I'll meet up with you all on the way Gav 

As you'll all be making a bee-line for the bridge and there is no place suitable to stop before the bridge, how about I meet you all at the Fife end of the bridge - roundabout at very end of the bridge 1st exit for Tayport and the car park just off the roundabout on the left?

Time? 
See you all soon...prepare to have your back ends spanked at the karting boys   

Jackie x


----------



## The Silver Surfer (May 14, 2002)

Jac-in-a-Box said:


> See you all soon...prepare to have your back ends spanked at the karting boys
> 
> Jackie x


You not joining in the go-karting then Jackie!!!?? :lol:   :wink:

Sorry couldn't resist that Jackie. :lol:


----------



## Jac-in-a-Box (Nov 9, 2002)

The Silver Surfer said:


> Jac-in-a-Box said:
> 
> 
> > See you all soon...prepare to have your back ends spanked at the karting boys
> ...


    Must read before posting...but you know what "I mean"

Jx


----------



## The Silver Surfer (May 14, 2002)

I've been looking at Multimap to try and work out the best route.

Has anyone got any suggestions for the quickest and easiest route for me to take?
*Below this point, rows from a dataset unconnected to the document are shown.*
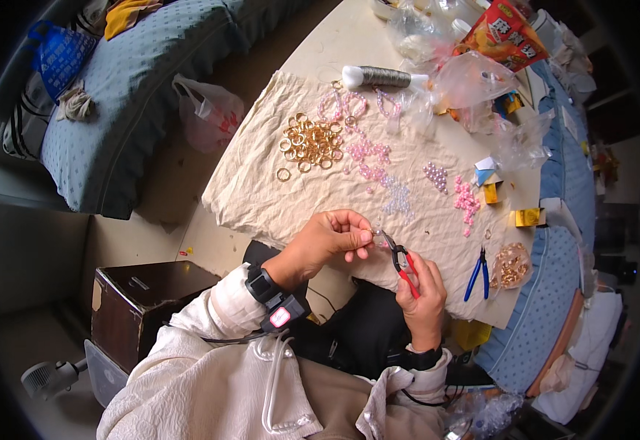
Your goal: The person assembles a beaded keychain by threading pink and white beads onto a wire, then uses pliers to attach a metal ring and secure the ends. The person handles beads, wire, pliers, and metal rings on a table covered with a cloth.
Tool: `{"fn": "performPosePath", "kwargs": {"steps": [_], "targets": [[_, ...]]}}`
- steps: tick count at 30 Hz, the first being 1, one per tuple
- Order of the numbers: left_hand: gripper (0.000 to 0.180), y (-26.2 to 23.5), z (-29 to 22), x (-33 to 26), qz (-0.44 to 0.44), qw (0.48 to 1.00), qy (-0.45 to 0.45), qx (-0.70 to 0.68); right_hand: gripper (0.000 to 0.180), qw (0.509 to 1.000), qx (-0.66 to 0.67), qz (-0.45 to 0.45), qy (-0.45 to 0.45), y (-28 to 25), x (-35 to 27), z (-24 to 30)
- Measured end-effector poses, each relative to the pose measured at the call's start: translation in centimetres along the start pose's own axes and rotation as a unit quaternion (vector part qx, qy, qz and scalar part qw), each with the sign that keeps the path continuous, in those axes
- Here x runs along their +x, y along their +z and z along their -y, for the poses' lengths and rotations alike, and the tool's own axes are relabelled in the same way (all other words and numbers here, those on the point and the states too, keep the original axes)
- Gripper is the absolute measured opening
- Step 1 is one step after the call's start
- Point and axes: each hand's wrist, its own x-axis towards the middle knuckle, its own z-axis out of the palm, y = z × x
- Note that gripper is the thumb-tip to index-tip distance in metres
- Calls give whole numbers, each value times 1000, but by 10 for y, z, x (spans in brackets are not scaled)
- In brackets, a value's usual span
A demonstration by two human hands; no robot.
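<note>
My left hand (328, 240) is closed in a pinch over the near edge of the cream cloth (250, 172). Between thumb and forefinger is something tiny, too small to name, with a few bead-like specks beside it. My right hand (424, 299) grips red-handled pliers (408, 273), whose dark jaws point up and left, close to the left fingertips. Beyond the hands lie clear beads (397, 199), pink beads (370, 152), purple beads (436, 177) and bright pink beads (467, 202). A pile of gold rings (311, 142) sits farther left.
Blue-handled pliers (475, 279) and a bag of gold pieces (511, 265) lie at the right. A spool of grey thread (386, 77), pink beaded loops (343, 105), small yellow boxes (529, 218) and a red snack packet (505, 35) are around the table. A dark wooden box (147, 297) stands at left.
</note>
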Motion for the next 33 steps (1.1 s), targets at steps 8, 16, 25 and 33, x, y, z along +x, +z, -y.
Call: {"fn": "performPosePath", "kwargs": {"steps": [8, 16, 25, 33], "targets": [[10, -4, 7, 1, 21, 991, 15, 132, 46, 999, -33, 2, 1, -8, -3, 6], [12, -5, 5, -2, 56, 987, -29, 145, 47, 999, -39, 5, 9, -7, -5, 3], [12, -8, 9, 5, 60, 996, -30, 55, 46, 1000, -11, -2, 16, -3, -9, -1], [12, -9, 9, 4, 67, 996, -49, 29, 43, 1000, -20, 10, 15, -6, -10, -2]]}}
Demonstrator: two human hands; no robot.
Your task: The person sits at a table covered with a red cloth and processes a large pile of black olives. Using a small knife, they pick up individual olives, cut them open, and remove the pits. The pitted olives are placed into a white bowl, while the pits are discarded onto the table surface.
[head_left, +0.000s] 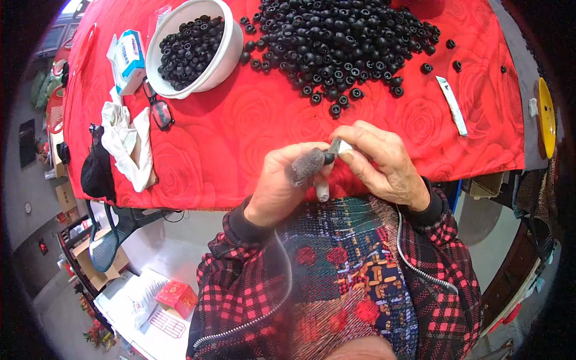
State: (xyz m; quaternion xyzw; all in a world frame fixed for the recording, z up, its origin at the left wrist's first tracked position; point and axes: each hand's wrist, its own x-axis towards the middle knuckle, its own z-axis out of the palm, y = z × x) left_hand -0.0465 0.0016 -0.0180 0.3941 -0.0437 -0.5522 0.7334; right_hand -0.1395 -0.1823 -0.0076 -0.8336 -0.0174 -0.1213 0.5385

I'm travelling from Glasgow. I don't suppose there is anyone else travelling from Glasgow?

I've never been to Kircaldy, and am not familiar with the area. I was looking at heading over the Kincardine Bridge and then going right towards Dunfermline?

Thanks


----------



## saint (Dec 6, 2002)

The Silver Surfer said:


> I've been looking at Multimap to try and work out the best route.
> 
> Has anyone got any suggestions for the quickest and easiest route for me to take? I'm travelling from Glasgow. I don't suppose there is anyone else travelling from Glasgow?
> 
> ...


JACTT and I are meeting at the FRB McDs - time to be arranged - so if you wished we could hook up there or come further along the Forth and meet you prior to the Kincardine Bridge.

Will see what we can do


----------



## The Silver Surfer (May 14, 2002)

saint said:


> The Silver Surfer said:
> 
> 
> > I've been looking at Multimap to try and work out the best route.
> ...


Thanks Sa|nt, that may be a good idea. Can you let me know what time you plan to meet at the McD's?

Cheers


----------



## BreTT (Oct 30, 2002)

The Silver Surfer said:


> saint said:
> 
> 
> > The Silver Surfer said:
> ...


Let me know your plans - I'll meet you enroute if you plan to go along the A92...


----------



## Hev (Feb 26, 2005)

saint said:


> The Silver Surfer said:
> 
> 
> > I've been looking at Multimap to try and work out the best route.
> ...


Can I join in too :wink: ?

I was considering going Kincardine Bridge but I don't mind either way.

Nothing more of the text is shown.